Danhof finds the entire process insane. “It really is that attenuated. And the amazing thing is that the SEC accepts that bullshit. The activists argue that these proposals are somehow relevant, because the company is lying to shareholders, lying to the public. And it’s all about making companies go quiet.”
Danhof spends his day riffling through mountains of these proxies, and since Citizens United the mountains have grown taller. Activists in 2011—the first year after the Supreme Court ruling—filed a record number of shareholder proposals on political spending. According to the Manhattan Institute’s Proxy Monitor, 92 percent of these were sponsored by social investment funds or labor union pension funds.
The phoniest argument the activists use is that companies need to adopt disclosure policies in order to minimize their “risk.” One 2011 proxy fight came courtesy of Boston’s N
orthStar, which was bitter that Home Depot and Procter & Gamble had given money to the reelection efforts of Ohio Republican senator Rob Portman and Ohio Republican representative Steve Chabot. As with Target, P&G’s donation made sense. The company’s headquarters is in Cincinnati, and it has an interest in economic policies that would help shareholder value and employment.

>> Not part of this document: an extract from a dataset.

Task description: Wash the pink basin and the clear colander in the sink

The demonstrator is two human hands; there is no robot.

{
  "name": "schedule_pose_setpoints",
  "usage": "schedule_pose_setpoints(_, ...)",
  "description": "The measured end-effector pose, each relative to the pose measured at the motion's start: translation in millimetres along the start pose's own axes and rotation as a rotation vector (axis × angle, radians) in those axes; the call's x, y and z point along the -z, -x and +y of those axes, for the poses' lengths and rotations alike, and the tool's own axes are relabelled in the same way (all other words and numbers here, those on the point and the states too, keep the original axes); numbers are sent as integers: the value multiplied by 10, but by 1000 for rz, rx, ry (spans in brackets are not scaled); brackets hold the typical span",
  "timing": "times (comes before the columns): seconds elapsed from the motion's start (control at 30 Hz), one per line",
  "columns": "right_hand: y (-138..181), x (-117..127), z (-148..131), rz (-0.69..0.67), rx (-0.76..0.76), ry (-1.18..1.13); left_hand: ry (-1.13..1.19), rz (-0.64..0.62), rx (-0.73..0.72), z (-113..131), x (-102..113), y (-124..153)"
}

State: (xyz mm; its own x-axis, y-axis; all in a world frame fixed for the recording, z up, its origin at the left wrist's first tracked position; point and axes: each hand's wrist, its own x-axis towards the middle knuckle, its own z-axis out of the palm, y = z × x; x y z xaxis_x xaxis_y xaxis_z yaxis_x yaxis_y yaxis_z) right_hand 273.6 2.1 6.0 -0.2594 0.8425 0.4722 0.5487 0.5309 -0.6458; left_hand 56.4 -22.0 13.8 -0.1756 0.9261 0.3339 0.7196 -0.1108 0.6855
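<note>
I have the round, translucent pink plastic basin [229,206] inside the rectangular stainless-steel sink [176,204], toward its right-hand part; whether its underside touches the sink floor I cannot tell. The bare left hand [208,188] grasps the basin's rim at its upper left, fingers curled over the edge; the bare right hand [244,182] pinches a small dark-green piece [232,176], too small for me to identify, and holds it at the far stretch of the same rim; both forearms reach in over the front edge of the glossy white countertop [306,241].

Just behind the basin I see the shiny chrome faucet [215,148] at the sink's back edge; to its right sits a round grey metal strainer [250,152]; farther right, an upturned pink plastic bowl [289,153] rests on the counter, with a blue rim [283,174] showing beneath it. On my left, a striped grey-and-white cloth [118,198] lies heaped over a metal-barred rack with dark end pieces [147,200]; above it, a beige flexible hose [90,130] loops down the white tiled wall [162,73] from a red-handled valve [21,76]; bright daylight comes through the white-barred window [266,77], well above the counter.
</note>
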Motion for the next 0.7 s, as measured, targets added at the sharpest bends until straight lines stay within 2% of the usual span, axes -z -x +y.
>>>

Home Depot isn’t based in Ohio, but it also cares about free-market policies. In its demand for new rules, NorthStar told Home Depot that it was necessary the company adopt disclosure to reduce the “risk to the firm’s reputation and brand through possible future missteps in corporate electioneering.” Left unsaid was that the only groups ever likely to try to hurt Home Depot’s brand over politics would be NorthStar and its left-wing allies in the union and environmental and Democratic political movement. NorthStar wanted Home Depot to adopt NorthStar policies to save it from NorthStar.

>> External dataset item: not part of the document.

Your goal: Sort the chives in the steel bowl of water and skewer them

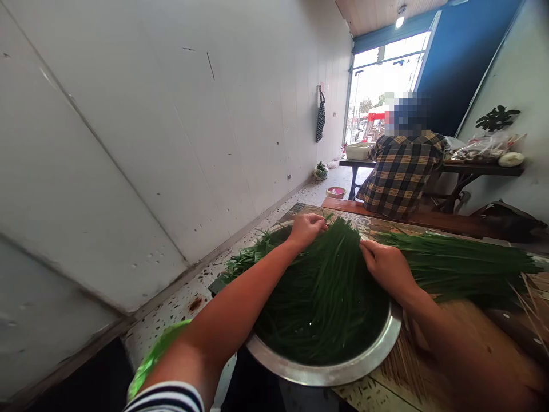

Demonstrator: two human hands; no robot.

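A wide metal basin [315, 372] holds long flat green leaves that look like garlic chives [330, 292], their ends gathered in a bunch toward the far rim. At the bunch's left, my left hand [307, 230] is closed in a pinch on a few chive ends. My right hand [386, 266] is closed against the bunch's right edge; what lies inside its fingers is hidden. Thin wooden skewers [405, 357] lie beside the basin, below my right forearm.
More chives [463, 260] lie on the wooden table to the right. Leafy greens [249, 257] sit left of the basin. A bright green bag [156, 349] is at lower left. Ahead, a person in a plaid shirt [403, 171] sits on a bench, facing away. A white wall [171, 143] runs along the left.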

Or take it from that same 2010 Media Matters memo, which laid out the exact strategy for the proxy battles. “The data in [our database on corporations] may also be used to launch shareholder resolution campaigns to prevent corporations from making these types of expenditures,” it read. “Working with partner organizations such as yours, we will help to make the case that political spending is not within the fiduciary interest of publicly traded corporations and therefore should be limited. In fact, our efforts to expose spending will enable us to make the case that a corporation’s political efforts have the potential to irreparably damage its brand and bottom line.” Media Matters made clear that its goal was to entirely shut down the opposing argument: “Over time, we believe these efforts will dissuade corporations from interfering in our democracy.”